● ACTIVITY
Go through the data and copy each line where the word "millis" shows up.

==== SOURCE MATERIAL

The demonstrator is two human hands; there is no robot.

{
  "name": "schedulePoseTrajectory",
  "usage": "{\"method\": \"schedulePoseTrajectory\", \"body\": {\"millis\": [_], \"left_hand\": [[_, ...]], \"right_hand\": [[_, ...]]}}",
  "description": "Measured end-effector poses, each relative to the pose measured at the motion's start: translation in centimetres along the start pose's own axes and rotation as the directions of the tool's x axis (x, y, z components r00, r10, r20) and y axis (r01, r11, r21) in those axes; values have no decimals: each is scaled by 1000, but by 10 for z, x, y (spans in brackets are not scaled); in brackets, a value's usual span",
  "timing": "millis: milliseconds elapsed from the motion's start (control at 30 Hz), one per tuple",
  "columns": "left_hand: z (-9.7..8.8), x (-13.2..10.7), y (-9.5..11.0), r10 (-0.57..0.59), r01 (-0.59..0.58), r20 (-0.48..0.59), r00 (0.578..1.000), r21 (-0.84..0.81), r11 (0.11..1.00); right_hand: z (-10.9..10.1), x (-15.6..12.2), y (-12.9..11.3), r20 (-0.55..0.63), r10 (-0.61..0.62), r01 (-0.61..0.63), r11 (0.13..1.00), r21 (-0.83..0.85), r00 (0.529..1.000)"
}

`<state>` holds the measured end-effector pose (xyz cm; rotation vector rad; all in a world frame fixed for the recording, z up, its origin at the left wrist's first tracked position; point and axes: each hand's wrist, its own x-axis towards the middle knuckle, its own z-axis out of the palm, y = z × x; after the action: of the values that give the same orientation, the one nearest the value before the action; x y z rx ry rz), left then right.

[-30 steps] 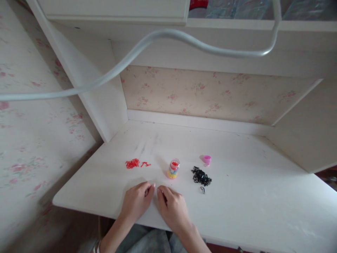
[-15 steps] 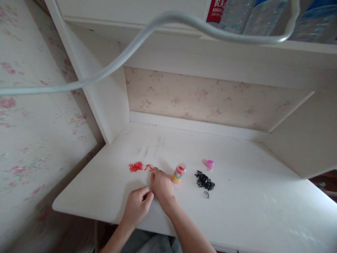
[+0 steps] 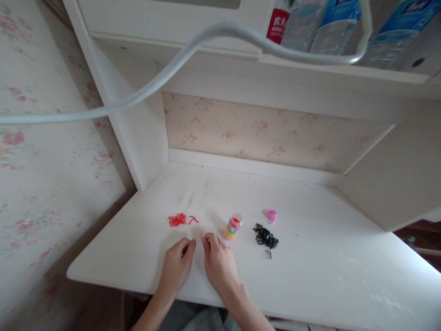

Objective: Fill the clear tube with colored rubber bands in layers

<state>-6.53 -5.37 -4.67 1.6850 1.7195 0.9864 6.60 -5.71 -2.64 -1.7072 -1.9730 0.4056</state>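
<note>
My right hand [image 3: 220, 262] is closed in a pinch, with a tiny bit of red rubber band [image 3: 201, 237] showing at its fingertips. Close by on the left, my left hand [image 3: 177, 263] is curled shut, and whatever its fingers may hold is hidden. Beyond the hands lies a pile of red rubber bands [image 3: 177, 219], with a few loose red bands [image 3: 193, 219] beside it. A small clear jar [image 3: 233, 226] with red, blue and yellow colours stands upright just right of my right hand, its top uncovered.
Right of the jar are a heap of black rubber bands [image 3: 266, 236], one stray black band [image 3: 268, 253] and a pink lid [image 3: 272, 214]. All rest on a white desk [image 3: 327, 276]. A pale cable [image 3: 155, 82] crosses above, near bottles [image 3: 336, 27] on the shelf.
My right hand has drawn back from the loose red bands toward me, with a red band in its fingertips. The left hand stays nearly in place, and the view has shifted slightly.
</note>
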Motion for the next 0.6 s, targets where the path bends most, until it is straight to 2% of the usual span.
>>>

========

● EXERCISE ANSWER
  "usage": "{\"method\": \"schedulePoseTrajectory\", \"body\": {\"millis\": [_], \"left_hand\": [[_, ...]], \"right_hand\": [[_, ...]]}}",
  "timing": "millis: milliseconds elapsed from the motion's start (control at 30 Hz), one per tuple",

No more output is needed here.